Screen Shot 2018-09-19 at 8.00.09 PMI snatched up Wild at a resell shop after loving every word of Strayed’s Tiny Beautiful Things, a compilation of bits of her advice column for Dear Sugar. I love the way that Strayed weaves a sentence and a feeling, so I knew that I would probably greatly enjoy her famous memoir about a very specific period of her life.

At 26, Strayed is newly divorced, reeling and grieving from the sudden death of her mother a few years ago, and feeling unattached to anything in the world. She sets forth to hike the Pacific Crest Trail, or PCT as it more regularly called, alone and entirely unprepared. What follows are her musings of her life up until 26 and all of the moving pieces that came together for her to feel compelled to tackle an incredibly difficult hike, despite lacking any hiking experience or training. Strayed felt like she had mountains to climb, both physical and mental, and that she needed to be alone to do it.

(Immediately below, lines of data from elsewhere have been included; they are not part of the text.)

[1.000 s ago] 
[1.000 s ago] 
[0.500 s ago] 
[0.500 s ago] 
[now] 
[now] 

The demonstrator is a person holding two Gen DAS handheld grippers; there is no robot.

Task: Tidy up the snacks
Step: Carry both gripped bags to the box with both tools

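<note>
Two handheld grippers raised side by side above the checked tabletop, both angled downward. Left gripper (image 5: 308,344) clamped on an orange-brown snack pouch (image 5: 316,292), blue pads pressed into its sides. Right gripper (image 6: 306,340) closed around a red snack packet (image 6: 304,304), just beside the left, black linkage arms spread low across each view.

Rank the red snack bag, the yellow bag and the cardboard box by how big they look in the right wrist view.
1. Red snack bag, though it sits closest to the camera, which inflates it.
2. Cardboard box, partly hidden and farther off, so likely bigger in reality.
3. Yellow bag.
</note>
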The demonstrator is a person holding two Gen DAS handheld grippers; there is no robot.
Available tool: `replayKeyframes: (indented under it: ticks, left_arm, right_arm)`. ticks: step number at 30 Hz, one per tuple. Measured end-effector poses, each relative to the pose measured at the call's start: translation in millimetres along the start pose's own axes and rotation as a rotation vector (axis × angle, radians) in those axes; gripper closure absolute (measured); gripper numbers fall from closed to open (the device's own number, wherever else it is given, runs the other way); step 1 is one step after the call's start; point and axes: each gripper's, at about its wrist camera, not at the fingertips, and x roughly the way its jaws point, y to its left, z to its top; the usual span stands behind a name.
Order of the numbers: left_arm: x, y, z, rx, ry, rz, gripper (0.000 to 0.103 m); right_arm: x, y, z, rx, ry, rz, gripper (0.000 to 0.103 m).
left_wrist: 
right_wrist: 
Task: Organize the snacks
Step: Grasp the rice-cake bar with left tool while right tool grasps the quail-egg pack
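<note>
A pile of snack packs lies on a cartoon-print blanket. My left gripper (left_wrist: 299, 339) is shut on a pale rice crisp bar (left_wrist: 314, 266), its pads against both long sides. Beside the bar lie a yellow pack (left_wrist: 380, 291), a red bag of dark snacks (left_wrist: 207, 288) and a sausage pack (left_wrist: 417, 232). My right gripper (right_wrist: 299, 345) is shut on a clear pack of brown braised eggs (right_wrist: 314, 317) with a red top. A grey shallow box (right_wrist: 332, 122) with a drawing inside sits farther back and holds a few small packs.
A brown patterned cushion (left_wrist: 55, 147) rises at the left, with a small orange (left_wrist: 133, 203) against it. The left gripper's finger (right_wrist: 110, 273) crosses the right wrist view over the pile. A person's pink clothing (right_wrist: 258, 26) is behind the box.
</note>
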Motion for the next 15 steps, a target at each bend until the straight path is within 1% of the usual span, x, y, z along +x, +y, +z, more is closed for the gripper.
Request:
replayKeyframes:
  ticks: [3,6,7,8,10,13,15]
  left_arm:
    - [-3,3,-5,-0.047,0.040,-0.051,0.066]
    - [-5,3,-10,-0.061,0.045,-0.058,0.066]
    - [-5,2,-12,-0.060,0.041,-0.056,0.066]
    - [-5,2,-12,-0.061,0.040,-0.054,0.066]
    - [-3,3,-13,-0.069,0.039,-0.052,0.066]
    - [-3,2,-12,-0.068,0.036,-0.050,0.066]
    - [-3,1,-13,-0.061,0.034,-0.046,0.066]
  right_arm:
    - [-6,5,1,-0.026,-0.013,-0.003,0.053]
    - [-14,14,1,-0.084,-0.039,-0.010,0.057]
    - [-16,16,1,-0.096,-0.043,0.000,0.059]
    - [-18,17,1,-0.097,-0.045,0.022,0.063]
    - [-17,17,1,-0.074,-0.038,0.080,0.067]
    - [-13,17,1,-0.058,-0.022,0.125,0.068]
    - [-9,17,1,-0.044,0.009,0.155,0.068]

I found Wild to be entirely captivating, as I read through someone recounting the mistakes they made, acknowledging the harm they caused others, and descriptions of wading through grief. All by happenstance of when I stumbled upon this book, I ended up taking Wild to four different state parks in California which felt perfect and majestic and left me thinking that maybe I, too, could trek across the PCT. (Spoiler: I can’t and I won’t because Strayed is extremely lucky nothing very terrible happened to her on her hike; and because I quite enjoyed driving to the parks, getting lost in nature for a few hours, then piling back into a car and driving back to my quiet, air conditioning lodging).

Beyond inciting a need to place myself into nature, Wild moved me in other ways. Every time I read a piece from Strayed about losing her mother (see here for a post I share nearly every Mother’s Day), I feel suddenly seen, in a way that is striking and comfortable simultaneously. These were the parts of her memoir that bubbled within my chest for several days at a time. I loved reading about Strayed’s journey and all of the messy bits along the way. I hope to keep reading her words for years to come.

Publication Date: 20 March 2012 by KnopfFormat: Paperback.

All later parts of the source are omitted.